§ **WHAT TO WORK ON**: The response should consist only of the lines from the one with "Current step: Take" to the end of the data below, copied exactly and without pictures.
──────── SUPPLIED MATERIAL ────────
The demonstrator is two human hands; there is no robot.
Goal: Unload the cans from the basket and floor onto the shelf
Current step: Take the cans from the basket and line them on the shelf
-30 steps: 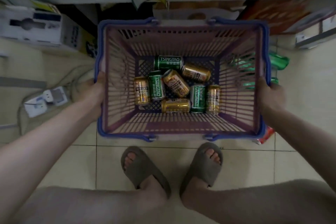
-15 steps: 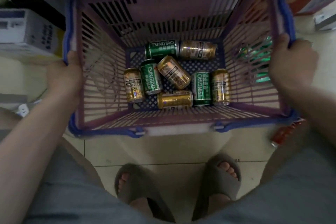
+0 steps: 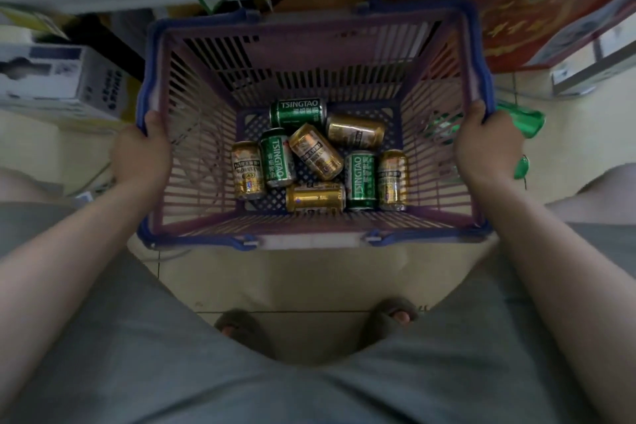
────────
§ **EXERCISE SOLUTION**:
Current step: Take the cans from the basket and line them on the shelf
-30 steps: 
-15 steps: 
+0 steps: 

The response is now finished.